Introduction
Apache Pinot is an open source data analytics engine (OLAP), which allows users to query data ingested from as recently as a few seconds ago to as old as a few years back. Pinot’s ability to ingest real-time data and make them available for low-latency queries is the key reason why it has become an important component of Uber’s data ecosystem. Many products built in Uber require real-time data analytics to operate in our mobile marketplace for shared rides and food delivery. For example, the chart in Figure 1 shows the breakdown of Uber Eats job states over a period of minutes.

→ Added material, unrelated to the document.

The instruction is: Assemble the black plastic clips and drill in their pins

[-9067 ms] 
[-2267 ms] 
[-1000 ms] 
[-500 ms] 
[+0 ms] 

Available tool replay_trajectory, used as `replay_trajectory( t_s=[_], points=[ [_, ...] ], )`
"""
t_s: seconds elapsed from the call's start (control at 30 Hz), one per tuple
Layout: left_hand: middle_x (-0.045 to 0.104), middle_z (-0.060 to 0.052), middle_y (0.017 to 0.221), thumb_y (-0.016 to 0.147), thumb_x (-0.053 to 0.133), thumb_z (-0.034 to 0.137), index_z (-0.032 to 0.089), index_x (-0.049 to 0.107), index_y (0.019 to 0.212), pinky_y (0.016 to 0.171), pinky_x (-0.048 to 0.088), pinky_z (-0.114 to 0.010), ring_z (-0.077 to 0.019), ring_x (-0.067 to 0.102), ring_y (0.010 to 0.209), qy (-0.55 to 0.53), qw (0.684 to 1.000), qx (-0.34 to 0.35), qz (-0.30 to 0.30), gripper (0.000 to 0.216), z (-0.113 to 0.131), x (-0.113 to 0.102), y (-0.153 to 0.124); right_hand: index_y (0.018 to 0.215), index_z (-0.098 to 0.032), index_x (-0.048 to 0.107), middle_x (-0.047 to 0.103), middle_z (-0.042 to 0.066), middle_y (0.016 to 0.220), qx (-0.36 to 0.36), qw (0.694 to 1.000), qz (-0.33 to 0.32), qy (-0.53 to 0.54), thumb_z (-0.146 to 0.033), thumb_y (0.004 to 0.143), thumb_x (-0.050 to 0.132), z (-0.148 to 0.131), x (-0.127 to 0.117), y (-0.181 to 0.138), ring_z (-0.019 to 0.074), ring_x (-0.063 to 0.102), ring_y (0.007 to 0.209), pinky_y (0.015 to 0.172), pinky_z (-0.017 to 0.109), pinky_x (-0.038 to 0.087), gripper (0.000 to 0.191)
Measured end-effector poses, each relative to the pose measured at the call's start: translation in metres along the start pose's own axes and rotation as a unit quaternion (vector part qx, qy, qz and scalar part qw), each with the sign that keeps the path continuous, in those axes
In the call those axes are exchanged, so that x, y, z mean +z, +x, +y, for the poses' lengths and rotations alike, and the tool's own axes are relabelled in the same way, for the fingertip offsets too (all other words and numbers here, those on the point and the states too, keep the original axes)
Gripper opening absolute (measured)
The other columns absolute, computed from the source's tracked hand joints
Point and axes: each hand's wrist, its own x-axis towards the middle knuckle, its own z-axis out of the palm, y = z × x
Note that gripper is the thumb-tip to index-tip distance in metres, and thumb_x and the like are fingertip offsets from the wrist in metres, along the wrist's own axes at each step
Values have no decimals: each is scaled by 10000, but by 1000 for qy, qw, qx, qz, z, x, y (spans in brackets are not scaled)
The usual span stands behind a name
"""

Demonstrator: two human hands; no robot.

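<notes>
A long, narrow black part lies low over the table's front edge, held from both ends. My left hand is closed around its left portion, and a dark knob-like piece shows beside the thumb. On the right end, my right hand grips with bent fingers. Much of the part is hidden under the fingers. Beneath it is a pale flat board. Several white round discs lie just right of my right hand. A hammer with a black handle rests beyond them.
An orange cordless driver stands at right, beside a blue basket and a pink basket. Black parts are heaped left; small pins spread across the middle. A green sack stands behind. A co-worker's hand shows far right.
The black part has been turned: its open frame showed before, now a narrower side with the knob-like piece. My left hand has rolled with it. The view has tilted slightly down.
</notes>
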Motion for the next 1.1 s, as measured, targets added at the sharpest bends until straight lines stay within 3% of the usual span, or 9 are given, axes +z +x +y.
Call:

Our Uber Eats city operators need such insights to balance marketplace supply and demand, and detect ongoing issues.
At a high level, Figure 2 (Credit: Apache Pinot Docs) shows a Pinot cluster consisting of several components: Pinot controller, Pinot server, Pinot broker, and a segment store. Pinot controller is a metadata service which controls the state of a Pinot cluster. Pinot server is the data node that ingests and stores both realtime and batch data. It also serves queries sent by Pinot brokers. Pinot broker is the query gateway which scatters a user query to Pinot servers and gathers the results. A segment store has staged Pinot data segments for the purposes of both data backup and download.
Pinot’s real-time consumer in each Pinot server organizes the incoming stream data into smaller chunks called Pinot segments. During data ingestion, a copy of each Pinot segment is persisted in the segment store via Pinot controller. Pinot’s real-time ingestion method provides administrators with the capability to scale their Pinot clusters according to ingestion and query rates. It also provides for easy capacity expansion and fault tolerance. These features led us to adopt it as the backbone for supporting our real time OLAP requirements.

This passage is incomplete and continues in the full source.